As a result you can size everything about the vise to your needs, including where the handle goes, where the parallel guide is located and how wide the chop is. Unlike quick-release vises, there are a lot fewer metal bars in the way of your work. And the holding power of a leg vise is extraordinary. You can crack walnuts with this thing.

Whenever I show visitors my leg vise, they tend to ask about the “parallel guide” near the floor. Things like: “What the heck is that for?” and “Isn’t that a pain to use?”

The parallel guide has a couple important jobs. One, it keeps the chop parallel to the leg. Without a parallel guide the chop can spin and sway. Two, it acts as a pivot point for the chop.
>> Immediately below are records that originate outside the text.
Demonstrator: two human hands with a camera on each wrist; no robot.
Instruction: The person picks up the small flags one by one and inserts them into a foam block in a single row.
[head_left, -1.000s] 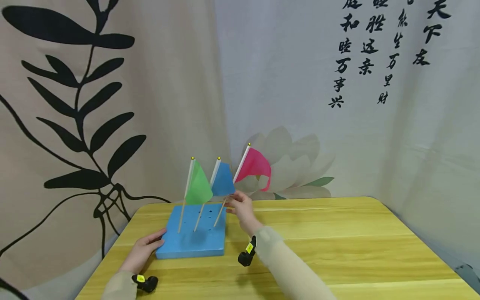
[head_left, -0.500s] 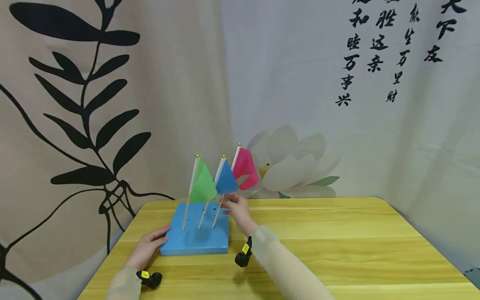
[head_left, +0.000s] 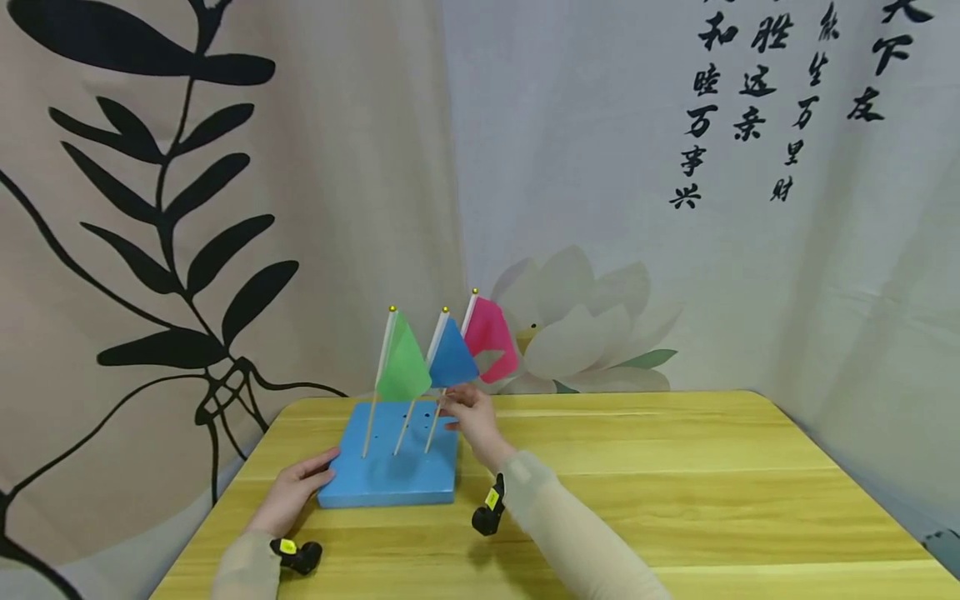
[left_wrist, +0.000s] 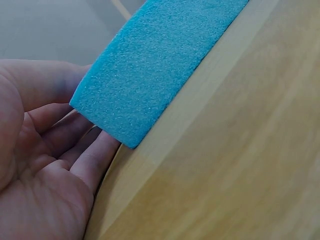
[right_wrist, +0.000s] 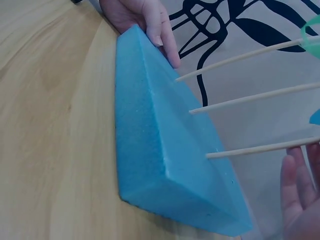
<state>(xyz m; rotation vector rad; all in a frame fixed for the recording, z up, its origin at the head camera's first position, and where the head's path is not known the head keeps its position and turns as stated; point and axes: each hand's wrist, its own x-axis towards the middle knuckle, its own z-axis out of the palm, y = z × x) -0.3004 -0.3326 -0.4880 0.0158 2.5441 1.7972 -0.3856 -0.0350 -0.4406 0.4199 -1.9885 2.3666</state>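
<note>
A blue foam block [head_left: 386,481] lies on the table with three small flags standing in it. The green flag [head_left: 401,360] is on the left, the blue flag [head_left: 452,357] in the middle and the pink flag [head_left: 491,337] on the right. My right hand [head_left: 476,421] pinches the pink flag's thin wooden stick [right_wrist: 260,148] below the cloth; its lower end meets the block's top. My left hand [head_left: 294,490] touches the block's left edge, with fairly straight fingers [left_wrist: 95,155] along its side.
The wooden table [head_left: 660,492] stretches away to the right. Behind it hangs a pale curtain [head_left: 562,167] printed with leaves, a lotus and dark characters. Several small holes [head_left: 426,415] show in the block near its back edge.
The pink flag, tilted further right a second ago, now leans less and lines up closer to the other two. My right hand moved left with it. The left hand stays at the block.
</note>
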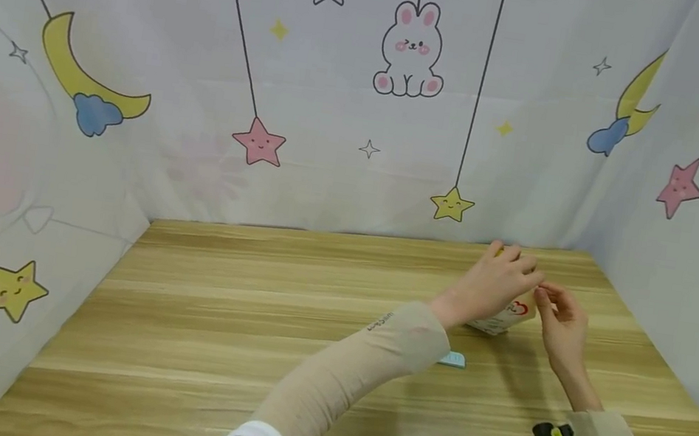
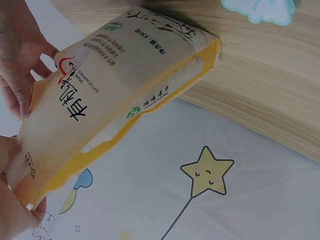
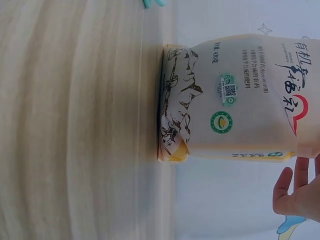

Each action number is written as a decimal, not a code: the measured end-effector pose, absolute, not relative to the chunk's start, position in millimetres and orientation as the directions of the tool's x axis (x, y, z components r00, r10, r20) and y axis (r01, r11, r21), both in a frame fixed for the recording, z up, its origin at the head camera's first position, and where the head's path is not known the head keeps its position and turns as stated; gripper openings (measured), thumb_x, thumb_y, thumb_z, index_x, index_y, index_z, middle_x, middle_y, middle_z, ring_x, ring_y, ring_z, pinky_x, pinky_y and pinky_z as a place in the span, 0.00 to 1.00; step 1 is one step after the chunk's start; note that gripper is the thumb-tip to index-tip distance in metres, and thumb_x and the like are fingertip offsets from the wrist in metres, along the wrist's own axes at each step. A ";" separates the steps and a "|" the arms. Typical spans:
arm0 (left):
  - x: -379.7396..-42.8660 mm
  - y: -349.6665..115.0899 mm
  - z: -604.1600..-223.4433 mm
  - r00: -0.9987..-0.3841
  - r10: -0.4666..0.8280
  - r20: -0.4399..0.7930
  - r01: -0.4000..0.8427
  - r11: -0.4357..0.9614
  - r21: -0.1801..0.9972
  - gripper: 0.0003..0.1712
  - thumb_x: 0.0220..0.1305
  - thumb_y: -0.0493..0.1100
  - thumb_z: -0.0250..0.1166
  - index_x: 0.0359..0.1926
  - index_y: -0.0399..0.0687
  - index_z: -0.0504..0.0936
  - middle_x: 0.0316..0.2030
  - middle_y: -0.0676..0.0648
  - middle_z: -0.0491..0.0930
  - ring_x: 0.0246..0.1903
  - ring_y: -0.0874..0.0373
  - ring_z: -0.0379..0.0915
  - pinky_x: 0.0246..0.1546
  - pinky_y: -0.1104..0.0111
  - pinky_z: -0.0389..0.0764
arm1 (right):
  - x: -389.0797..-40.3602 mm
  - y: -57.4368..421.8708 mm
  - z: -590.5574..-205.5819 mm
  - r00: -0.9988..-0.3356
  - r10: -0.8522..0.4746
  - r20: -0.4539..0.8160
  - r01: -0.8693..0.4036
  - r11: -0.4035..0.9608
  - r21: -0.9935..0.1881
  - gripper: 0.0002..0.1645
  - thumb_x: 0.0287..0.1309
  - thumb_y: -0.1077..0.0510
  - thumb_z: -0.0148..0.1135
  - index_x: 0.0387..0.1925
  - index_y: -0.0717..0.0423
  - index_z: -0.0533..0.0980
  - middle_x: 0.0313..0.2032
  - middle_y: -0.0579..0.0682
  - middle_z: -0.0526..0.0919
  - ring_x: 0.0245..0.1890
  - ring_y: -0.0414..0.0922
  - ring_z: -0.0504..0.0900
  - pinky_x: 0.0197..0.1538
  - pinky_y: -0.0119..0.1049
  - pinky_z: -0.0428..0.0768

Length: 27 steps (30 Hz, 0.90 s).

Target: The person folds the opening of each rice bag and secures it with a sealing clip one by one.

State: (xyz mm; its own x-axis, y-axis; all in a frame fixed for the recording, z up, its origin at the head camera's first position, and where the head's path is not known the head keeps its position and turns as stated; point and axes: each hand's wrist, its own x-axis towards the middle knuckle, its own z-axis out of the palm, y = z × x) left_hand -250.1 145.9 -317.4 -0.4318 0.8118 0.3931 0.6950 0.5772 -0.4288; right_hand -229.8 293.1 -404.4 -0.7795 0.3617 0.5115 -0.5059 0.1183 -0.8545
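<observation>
Head view: largest by far, a white cloth backdrop (image 1: 333, 96) printed with moons, stars and a rabbit. Next in size, a wood-grained table (image 1: 221, 364) at the foot of the cloth. Toward the table's far right, a 430-gram pale packet (image 3: 235, 97) lettered in Chinese and "Gift of Happiness", roughly upright, base apparently on the wood, with a yellow side edge (image 2: 95, 156) and one bottom corner crumpled. Probably soft at the top and heavier below, so best to leave the weight on the table and steer only the upper part.

Smaller again, the left hand (image 1: 491, 279), stretched across to the packet's top, grip curled over and pinching the upper edge. Just beside, the right hand (image 1: 564, 326), grip apparently pinching the opposite upper corner between thumb and index finger.

Step in hand, by the look of it: handling that top edge from both sides. Pinch close to the edge, pull evenly, avoid squeezing the middle; otherwise, a likely tear or tip-over. Smallest, nearer the body and partly behind the left sleeve, a pale-blue flat piece (image 1: 453, 360): worth avoiding with the forearm.
</observation>
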 end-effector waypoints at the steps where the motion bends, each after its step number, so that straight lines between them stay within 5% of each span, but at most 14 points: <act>1: -250.2 146.2 -317.5 -0.433 0.811 0.394 0.695 0.578 -0.427 0.15 0.65 0.50 0.49 0.52 0.66 0.71 0.50 0.61 0.72 0.51 0.61 0.65 0.52 0.66 0.64 | -230.0 293.0 -404.2 -0.779 0.362 0.512 -0.509 0.114 -0.853 0.16 0.55 0.70 0.53 0.30 0.45 0.79 0.27 0.35 0.78 0.29 0.31 0.73 0.30 0.20 0.69; 18: -247.5 146.6 -315.4 -0.454 0.803 0.386 0.712 0.587 -0.385 0.19 0.61 0.58 0.51 0.53 0.64 0.71 0.52 0.59 0.72 0.52 0.60 0.66 0.52 0.66 0.64 | -229.8 284.3 -396.3 -0.743 0.362 0.563 -0.613 -0.032 -0.789 0.15 0.52 0.73 0.54 0.29 0.52 0.80 0.27 0.39 0.81 0.31 0.33 0.76 0.34 0.22 0.71; 27: -247.1 148.1 -318.5 -0.429 0.795 0.429 0.645 0.602 -0.471 0.16 0.64 0.56 0.48 0.52 0.70 0.71 0.47 0.59 0.74 0.49 0.61 0.68 0.49 0.66 0.66 | -235.2 281.0 -396.9 -0.724 0.405 0.558 -0.644 -0.107 -0.758 0.13 0.50 0.73 0.56 0.25 0.54 0.80 0.23 0.41 0.81 0.28 0.33 0.76 0.33 0.20 0.73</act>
State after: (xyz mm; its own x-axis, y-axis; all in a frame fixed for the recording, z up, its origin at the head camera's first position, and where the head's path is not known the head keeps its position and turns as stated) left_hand -247.1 148.1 -318.5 -0.4294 0.7950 0.4285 0.6450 0.6021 -0.4706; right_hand -235.2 281.0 -396.9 -0.7241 0.4052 0.5581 -0.6439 -0.1073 -0.7575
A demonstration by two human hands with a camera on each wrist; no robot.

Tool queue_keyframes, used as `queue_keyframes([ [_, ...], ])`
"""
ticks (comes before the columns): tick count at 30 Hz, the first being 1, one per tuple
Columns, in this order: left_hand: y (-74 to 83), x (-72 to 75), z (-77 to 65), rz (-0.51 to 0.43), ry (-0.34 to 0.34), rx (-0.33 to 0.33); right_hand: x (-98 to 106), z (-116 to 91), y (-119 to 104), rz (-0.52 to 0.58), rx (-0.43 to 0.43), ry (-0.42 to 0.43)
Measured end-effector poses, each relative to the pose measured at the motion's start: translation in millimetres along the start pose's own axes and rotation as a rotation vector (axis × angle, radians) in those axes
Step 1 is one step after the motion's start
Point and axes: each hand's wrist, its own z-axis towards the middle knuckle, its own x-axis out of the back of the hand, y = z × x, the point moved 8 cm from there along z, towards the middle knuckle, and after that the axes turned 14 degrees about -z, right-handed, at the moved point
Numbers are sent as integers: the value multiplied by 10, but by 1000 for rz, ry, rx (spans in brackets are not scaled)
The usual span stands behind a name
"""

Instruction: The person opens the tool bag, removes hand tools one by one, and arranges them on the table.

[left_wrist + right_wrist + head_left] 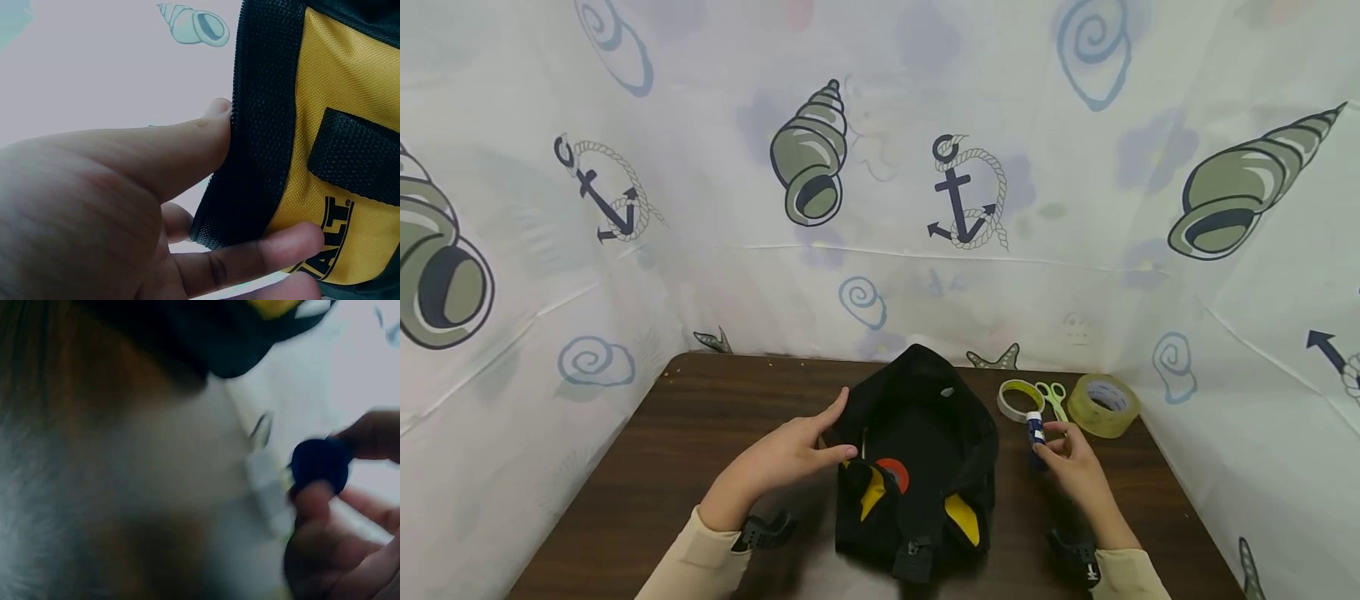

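A black-and-yellow tool bag (917, 508) stands on the table with its top unzipped and gaping. My left hand (793, 450) holds its left rim. In the left wrist view the thumb (212, 134) meets the zipper edge while other fingers lie along the yellow outer side. Right of the bag, my right hand (1075, 467) pinches a blue and white glue stick (1035, 427) between thumb and fingers. Its round dark blue end (320, 465) faces the right wrist camera. Inside the bag, a red-orange ring shape (893, 473) shows near the left front.
Behind the right hand lie a roll of white-and-yellow tape (1011, 408), scissors with light green handles (1052, 396) and a wide roll of clear yellowish tape (1103, 406). The dark wooden table (700, 433) meets a patterned cloth wall at back and sides.
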Motion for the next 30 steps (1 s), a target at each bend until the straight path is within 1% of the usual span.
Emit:
queue_keyframes([
  [3,20,3,11,5,-1,-10,-56,34,174,106,-29,-5],
  [5,27,2,17,8,-1,-16,-87,47,242,130,-34,-11],
  [10,5,-16,9,-5,-12,-1,-162,70,306,65,-24,-22],
  [13,6,-19,8,-5,-12,-7,-179,83,310,42,-18,-11],
  [19,-4,-25,34,-2,-12,-15,-159,105,300,29,18,13],
  [26,-28,-37,30,-15,-14,-6,-180,102,289,23,60,-3],
  [30,-27,-42,24,-16,-12,-9,-164,110,305,32,48,11],
])
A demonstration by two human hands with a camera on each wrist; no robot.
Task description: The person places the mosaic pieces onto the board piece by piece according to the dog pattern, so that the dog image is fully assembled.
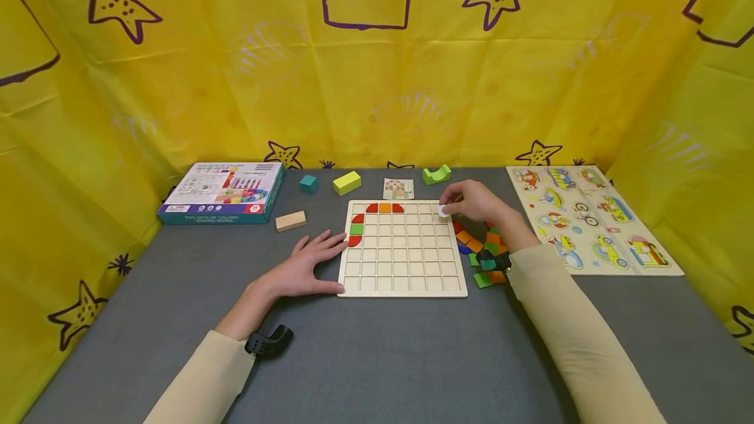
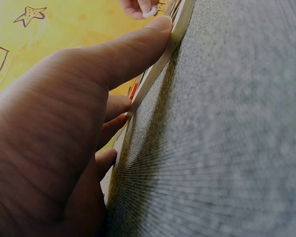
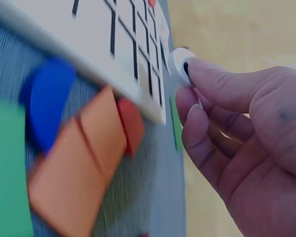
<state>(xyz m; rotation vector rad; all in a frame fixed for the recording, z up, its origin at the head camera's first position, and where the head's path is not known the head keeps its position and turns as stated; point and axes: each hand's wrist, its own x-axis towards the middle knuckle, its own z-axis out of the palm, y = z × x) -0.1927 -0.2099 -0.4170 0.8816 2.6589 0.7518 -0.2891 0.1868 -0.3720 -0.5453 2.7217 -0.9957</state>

By putting a small rod of metal through one of the holes in the parallel guide it causes the vise’s chop to pivot toward the benchtop when the metal bar hits the bench’s leg.

To use the parallel guide, you just slide the metal bar into the hole that most closely matches the thickness of the work you want to hold in the chop. Then close the jaw. Yes, you do have to stoop on occasion to remove the metal bar, but it’s really not a big deal. Plus, with the metal bar in the hole closest to the chop I can clamp anything between 3/8″ thick and 7/8″ thick. That covers a good deal of my work.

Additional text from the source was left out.